1.16 The TDM & DTM (video)

1.17 Understanding TDM and DTM

1.18 Make a document-term matrix

Instruction:

Create coffee_dtm by applying DocumentTermMatrix() to clean_corp.
Create coffee_m, a matrix version of coffee_dtm, using as.matrix().
Print the dimensions of coffee_m to the console using the dim() function. Note the number of rows and columns.
Print the subset of coffee_m containing documents (rows) 25 through 35 and terms (columns) "star" and "starbucks".

# Create the document-term matrix from the corpus
coffee_dtm <- DocumentTermMatrix(clean_corp)

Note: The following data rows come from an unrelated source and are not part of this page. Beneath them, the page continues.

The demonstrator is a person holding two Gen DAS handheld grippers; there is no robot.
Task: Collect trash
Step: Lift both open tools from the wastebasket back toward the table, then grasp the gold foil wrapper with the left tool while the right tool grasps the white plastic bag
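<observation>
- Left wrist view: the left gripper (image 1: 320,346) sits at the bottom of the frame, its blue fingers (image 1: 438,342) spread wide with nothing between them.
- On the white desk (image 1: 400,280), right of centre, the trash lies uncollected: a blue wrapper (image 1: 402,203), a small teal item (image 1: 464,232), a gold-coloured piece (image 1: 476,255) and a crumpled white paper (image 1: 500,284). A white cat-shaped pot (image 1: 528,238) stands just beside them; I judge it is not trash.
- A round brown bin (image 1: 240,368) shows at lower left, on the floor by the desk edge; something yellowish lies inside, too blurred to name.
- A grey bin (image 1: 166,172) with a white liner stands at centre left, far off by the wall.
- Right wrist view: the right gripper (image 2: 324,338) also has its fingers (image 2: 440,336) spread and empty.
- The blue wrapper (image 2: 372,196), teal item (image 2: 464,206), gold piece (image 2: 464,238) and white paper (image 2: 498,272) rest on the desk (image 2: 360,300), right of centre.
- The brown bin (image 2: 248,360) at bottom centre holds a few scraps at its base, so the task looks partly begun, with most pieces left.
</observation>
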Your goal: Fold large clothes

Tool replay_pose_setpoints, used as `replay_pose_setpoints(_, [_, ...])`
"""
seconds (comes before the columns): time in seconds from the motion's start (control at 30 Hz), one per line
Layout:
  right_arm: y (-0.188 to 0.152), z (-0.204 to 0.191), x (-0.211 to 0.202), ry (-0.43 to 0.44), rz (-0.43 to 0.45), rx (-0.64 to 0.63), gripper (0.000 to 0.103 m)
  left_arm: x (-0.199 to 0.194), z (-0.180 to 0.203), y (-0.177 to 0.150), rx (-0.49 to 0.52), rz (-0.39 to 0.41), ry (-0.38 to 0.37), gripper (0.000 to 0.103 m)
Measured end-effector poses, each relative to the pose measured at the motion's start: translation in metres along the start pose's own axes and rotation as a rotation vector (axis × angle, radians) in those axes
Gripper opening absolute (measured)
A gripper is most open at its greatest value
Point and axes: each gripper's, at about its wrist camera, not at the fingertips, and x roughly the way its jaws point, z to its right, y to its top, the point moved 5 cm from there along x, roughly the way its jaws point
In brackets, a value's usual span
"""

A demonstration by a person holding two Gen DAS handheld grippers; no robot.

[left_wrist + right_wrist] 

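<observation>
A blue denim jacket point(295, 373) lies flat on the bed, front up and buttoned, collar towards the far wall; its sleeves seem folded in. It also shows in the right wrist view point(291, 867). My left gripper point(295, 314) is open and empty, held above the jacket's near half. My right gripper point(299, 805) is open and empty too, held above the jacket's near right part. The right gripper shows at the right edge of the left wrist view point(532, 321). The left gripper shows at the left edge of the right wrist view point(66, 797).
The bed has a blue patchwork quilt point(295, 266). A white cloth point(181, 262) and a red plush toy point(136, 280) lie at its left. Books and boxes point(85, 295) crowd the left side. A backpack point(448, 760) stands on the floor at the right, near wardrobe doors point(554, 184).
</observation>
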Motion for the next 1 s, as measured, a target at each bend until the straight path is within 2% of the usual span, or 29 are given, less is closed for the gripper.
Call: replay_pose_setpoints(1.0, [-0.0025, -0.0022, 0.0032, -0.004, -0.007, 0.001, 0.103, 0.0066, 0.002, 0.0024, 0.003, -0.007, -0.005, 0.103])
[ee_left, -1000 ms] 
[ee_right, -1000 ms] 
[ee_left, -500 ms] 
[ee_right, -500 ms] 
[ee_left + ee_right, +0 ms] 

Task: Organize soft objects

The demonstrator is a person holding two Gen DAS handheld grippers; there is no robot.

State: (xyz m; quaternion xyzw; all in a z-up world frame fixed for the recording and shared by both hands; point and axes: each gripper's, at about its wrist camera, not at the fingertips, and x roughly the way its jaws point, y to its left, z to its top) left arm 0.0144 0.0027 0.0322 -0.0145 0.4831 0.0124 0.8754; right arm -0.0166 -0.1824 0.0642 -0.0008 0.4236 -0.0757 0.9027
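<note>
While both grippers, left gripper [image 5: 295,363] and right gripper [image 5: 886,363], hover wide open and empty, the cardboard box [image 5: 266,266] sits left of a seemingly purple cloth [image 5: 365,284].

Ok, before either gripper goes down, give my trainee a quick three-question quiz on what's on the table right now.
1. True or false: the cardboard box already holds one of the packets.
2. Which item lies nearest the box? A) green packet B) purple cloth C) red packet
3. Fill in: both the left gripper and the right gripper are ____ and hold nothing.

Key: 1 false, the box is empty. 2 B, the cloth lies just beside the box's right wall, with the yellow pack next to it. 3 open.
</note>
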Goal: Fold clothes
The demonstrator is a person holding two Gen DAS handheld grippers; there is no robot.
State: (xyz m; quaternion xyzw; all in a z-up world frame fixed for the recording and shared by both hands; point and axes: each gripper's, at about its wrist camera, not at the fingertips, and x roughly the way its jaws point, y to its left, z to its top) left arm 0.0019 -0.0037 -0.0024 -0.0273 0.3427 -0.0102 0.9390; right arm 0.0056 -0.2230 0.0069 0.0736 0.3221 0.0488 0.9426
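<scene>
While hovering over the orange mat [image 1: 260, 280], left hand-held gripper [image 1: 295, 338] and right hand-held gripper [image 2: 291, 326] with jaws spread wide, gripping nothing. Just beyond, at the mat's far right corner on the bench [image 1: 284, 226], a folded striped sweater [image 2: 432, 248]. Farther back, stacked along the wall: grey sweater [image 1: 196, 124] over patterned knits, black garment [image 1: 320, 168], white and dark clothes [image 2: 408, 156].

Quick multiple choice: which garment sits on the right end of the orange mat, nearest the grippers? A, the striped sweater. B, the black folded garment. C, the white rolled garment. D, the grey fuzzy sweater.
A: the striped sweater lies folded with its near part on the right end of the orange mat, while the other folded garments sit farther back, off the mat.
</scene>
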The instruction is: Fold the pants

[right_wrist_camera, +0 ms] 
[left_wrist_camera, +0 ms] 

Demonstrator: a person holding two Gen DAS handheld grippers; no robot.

# Print out coffee_dtm data
coffee_dtm

# Convert coffee_dtm to a matrix: coffee_m
coffee_m <- as.matrix(coffee_dtm)

# Print the dimensions of coffee_m
dim(coffee_m)

# Review a portion of the matrix to get some Starbucks
coffee_m[25:35, c("star", "starbucks")]

1.19 Make a term-document matrix

Instruction:

Create coffee_tdm by applying TermDocumentMatrix() to clean_corp.
Create coffee_m by converting coffee_tdm to a matrix using as.matrix().
Print the dimensions of coffee_m to the console. Note the number of rows and columns.
Print the subset of coffee_m containing terms (rows) "star" and "starbucks" and documents (columns) 25 through 35.

# Create a term-document matrix from the corpus
coffee_tdm <- TermDocumentMatrix(clean_corp)

# Print coffee_tdm data
coffee_tdm

# Convert coffee_tdm to a matrix: coffee_m
coffee_m <- as.matrix(coffee_tdm)

# Print the dimensions of the matrix
dim(coffee_m)

# Review a portion of the matrix
coffee_m[c("star", "starbucks"), 25:35]

2. Word Clouds and More Interesting Visuals

2.1 Common text mining visuals (video)

2.2 Test your understanding of text mining

2.3 Frequent terms with tm

Instruction:

Create coffee_m as a matrix using the term-document matrix coffee_tdm from the last chapter.
Create term_frequency using the rowSums() function on coffee_m.
Sort term_frequency in descending order and store the result in term_frequency.
Use single square bracket subsetting, i.e. using only one [, to print the top 10 terms from term_frequency.
Make a barplot of the top 10 terms.

## coffee_tdm is still loaded in your workspace

# Convert coffee_tdm to a matrix
coffee_m <- as.matrix(coffee_tdm)

# Calculate the row sums of coffee_m
term_frequency <- rowSums(coffee_m)

# Sort term_frequency in decreasing order
term_frequency <- sort(term_frequency, decreasing = T)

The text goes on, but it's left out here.